Mesajı Okuyun
Old 15-05-2012, 09:07   #97
SEDAT BAYSAL

 
Varsayılan

Olayın yanlış bakış açısı ile ele alındığını ve tartışıldığını düşünüyorum. Çünkü; Beyaz eşya haczi var iken alacağın tahsili için yeterli midir? Borçlunun beyaz eşyası haczedildiği zaman hemen gelip borcunu ödüyor mu? Bu yasa çıkarsa (ki zannetmiyorum) kayıp çok mu büyük olacak. Mevcut sistemde çoğu kez ev haczi alacağın haciz yolu ile tahsilinden ziyade borçluyu taciz etmek amacıyla yapılmıyor mu? Mevcut İİK.82/3.maddesinde zaten borçlunun vazgeçilmesi kabil olmayan mutfak takımı ve pek lüzumlu ev eşyasının haczi yasak değil mi? Yeni yasa çıkarsa alacaklının yinede borçlunun evine haciz maksadı ile gitmesine engel teşkil etmiyor, dolayısı ile taciz amaçlı hacizler devam edebilecek.

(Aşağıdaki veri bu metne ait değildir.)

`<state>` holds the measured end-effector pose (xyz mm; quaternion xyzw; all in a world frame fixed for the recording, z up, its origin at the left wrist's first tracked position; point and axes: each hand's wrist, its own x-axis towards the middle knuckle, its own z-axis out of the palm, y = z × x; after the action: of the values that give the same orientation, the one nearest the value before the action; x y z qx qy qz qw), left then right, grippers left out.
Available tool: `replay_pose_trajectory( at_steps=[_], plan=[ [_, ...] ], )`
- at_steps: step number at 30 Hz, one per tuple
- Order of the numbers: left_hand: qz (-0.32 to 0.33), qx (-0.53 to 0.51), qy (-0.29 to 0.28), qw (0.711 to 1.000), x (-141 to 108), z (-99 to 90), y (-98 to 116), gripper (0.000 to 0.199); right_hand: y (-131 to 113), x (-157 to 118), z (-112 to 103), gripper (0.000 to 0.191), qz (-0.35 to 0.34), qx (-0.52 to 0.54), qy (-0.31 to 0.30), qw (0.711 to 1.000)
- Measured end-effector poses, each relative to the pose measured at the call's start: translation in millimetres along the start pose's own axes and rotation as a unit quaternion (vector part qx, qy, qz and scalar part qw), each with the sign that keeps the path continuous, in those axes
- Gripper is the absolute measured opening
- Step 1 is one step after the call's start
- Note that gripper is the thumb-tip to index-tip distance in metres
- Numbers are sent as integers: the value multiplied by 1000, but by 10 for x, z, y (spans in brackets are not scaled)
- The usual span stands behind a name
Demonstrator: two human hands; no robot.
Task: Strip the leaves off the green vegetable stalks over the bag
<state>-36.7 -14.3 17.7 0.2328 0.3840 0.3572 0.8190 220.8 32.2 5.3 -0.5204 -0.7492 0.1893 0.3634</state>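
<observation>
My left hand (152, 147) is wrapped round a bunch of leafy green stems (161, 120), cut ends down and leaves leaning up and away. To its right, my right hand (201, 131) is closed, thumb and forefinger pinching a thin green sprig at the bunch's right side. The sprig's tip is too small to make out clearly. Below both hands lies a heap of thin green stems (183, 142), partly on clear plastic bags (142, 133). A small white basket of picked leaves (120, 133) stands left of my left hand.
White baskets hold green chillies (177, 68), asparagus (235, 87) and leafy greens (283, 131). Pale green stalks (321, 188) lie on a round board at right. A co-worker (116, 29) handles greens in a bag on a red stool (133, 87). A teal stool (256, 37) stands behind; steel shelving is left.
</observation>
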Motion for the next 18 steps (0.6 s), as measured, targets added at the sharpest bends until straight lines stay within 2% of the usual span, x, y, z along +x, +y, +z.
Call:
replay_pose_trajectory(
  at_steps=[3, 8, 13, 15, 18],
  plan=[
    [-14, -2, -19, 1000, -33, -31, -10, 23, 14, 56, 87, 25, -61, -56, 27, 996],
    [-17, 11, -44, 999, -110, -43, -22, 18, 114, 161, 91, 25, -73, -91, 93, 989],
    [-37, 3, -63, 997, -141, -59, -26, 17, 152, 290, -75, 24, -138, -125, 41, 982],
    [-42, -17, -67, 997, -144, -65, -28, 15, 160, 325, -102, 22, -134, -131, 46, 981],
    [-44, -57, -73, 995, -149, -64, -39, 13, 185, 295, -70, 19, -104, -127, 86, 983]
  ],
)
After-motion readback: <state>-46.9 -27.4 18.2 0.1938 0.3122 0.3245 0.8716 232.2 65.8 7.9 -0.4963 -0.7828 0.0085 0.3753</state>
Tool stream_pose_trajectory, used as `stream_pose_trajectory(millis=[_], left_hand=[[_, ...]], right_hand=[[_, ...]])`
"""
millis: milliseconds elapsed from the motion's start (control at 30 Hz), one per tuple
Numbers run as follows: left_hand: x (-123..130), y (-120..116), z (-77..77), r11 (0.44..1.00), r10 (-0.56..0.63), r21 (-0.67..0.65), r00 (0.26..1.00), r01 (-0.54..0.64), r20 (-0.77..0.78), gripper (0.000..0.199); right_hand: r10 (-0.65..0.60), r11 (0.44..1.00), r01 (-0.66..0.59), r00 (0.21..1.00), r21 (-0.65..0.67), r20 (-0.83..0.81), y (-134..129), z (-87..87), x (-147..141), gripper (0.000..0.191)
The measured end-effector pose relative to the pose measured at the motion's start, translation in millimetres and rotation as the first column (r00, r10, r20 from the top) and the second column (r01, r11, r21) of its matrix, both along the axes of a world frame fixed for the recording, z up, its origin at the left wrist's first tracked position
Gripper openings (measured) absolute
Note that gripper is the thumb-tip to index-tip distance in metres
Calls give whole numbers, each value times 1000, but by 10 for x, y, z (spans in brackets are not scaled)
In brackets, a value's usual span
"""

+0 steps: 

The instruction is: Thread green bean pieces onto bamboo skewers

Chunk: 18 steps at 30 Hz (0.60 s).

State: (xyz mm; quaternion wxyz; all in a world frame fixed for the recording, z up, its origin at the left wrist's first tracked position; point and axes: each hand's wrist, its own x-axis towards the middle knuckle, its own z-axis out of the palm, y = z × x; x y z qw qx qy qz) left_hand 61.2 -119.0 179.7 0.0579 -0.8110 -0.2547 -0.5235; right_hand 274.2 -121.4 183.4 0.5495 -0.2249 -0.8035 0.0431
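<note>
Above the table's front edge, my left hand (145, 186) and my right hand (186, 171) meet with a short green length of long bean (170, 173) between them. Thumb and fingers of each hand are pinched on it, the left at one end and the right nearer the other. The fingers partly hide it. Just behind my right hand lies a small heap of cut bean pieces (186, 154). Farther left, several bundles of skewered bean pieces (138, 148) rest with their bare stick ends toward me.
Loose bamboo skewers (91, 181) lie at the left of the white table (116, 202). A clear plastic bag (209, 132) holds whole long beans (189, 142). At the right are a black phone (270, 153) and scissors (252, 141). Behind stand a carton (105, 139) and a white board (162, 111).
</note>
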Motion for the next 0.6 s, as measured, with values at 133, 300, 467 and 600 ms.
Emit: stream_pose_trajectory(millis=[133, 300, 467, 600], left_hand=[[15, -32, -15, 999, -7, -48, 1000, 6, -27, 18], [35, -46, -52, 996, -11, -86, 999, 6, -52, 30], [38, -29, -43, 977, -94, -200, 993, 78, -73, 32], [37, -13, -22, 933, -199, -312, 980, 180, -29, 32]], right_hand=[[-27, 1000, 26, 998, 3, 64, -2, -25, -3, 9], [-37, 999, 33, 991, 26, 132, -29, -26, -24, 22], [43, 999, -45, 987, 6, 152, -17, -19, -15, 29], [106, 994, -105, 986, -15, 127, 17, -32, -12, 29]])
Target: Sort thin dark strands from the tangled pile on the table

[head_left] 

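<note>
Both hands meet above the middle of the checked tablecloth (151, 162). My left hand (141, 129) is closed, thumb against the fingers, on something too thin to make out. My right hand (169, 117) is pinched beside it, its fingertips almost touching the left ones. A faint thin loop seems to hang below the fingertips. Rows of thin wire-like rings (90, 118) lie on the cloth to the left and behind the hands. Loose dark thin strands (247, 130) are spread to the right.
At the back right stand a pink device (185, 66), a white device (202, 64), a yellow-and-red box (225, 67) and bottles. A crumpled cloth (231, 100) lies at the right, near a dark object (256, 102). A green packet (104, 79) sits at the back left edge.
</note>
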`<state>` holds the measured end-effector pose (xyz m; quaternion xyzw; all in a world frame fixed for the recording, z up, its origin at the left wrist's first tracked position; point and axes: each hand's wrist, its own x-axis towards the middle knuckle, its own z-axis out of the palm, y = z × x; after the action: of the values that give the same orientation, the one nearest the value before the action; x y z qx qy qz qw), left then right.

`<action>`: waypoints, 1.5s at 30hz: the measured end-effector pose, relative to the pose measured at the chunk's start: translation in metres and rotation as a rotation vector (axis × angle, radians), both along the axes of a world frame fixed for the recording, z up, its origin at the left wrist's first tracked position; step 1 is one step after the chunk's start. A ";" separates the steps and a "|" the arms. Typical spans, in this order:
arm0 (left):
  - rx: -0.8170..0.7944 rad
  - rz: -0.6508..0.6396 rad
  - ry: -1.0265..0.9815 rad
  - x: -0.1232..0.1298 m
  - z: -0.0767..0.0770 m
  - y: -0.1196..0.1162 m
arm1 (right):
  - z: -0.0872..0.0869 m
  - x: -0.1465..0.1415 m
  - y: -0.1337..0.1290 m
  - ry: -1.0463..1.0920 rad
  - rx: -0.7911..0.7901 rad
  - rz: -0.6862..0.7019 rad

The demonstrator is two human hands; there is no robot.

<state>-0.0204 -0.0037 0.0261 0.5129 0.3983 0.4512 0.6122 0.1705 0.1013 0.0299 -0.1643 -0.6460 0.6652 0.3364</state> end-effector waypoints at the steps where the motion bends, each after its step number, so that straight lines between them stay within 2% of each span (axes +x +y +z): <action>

Burada sorunun aslı ve çözümü tartışılmalı bence.
Sorun 1) Yasa yapılırken mevcut sistemi, aksaklıklarını en iyi bilen icra işi yapan avukatlar ve icra müdürlerinden görüş alınmamaktadır.
Sorun 2) Mevcut yasa ile alacağın tahsili zaten çok zor olduğundan mevcut yasanın kül halinde yeniden ele alınması gerekmektedir.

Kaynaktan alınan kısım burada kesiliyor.